Nous regrettons la date tardive de ce rendez-vous, car nous souhaitions obtenir des mesures, notamment à propos du 1° mai, pour l’année en cours. Mais l’entretien s’est bien déroulé et M. Cubertefon nous a informé avoir retardé, d’une dizaine de jours, la notice de préparation de rentrée adressée aux gestionnaires afin de pouvoir en tenir compte.

A propos du courrier qu’il avait adressé aux gestionnaires en mai et qui nous avait fait réagir, il nous a précisé que le nombre moyen de jours fériés pris en compte pour définir le nombre annuel de 1600 heures (plus les 7 heures de "solidarité") est de 8 et non de 7 comme indiqué par erreur.

Sur le fond, nous avons renouvelé notre opposition au fait que les agents annualisés rattrapent de facto les jours fériés lorsque ceux-ci tombent en période de travail. Nous avons rappelé que, parce que ceci introduit une inégalité importante entre personnels annualisés et non annualisés, une circulaire de 2002, dans l’Education nationale, avait spécifié que les heures correspondant à ces journées devaient être effectivement retirées du total annuel dû. Lors des transferts des agents de collège cette disposition n’a pas été maintenue dans l’Allier, à la différence du conseil régional et de beaucoup d’autres départements. La raison invoquée : les journées dites du président, aujourd’hui supprimées !

Nous serons donc conduits à agir pour que cesse cette injustice, d’ici la fin de l’année civile.
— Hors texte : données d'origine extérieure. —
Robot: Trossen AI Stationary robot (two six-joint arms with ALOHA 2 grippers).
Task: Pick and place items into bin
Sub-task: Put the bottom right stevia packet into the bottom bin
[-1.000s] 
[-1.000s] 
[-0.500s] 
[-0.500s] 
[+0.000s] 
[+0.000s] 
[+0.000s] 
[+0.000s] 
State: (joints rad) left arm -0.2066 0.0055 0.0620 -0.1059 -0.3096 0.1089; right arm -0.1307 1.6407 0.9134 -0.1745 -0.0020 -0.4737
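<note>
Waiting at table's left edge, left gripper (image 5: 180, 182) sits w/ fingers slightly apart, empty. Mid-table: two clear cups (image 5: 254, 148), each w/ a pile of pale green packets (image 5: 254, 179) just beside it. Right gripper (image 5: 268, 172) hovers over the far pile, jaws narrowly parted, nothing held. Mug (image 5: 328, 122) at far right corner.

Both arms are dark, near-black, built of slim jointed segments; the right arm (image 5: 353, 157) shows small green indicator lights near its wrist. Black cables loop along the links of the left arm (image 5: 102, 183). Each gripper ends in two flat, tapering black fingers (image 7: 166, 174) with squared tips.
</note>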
A propos du 1° mai, qui n’est pas un jour férié comme les autres et que le code du travail définit comme obligatoirement chômé, ce qui signifie non justifiable de rattrapage, M. Cubertefon envisage de consulter les services juridiques. Nous en ferons autant de notre côté et nous nous recontacterons. En collèges, s’il s’avère que les heures qui seraient tombées un 1° mai doivent effectivement être retirées du total, il serait asse facile de le faire en jouant sur les jours de permanences.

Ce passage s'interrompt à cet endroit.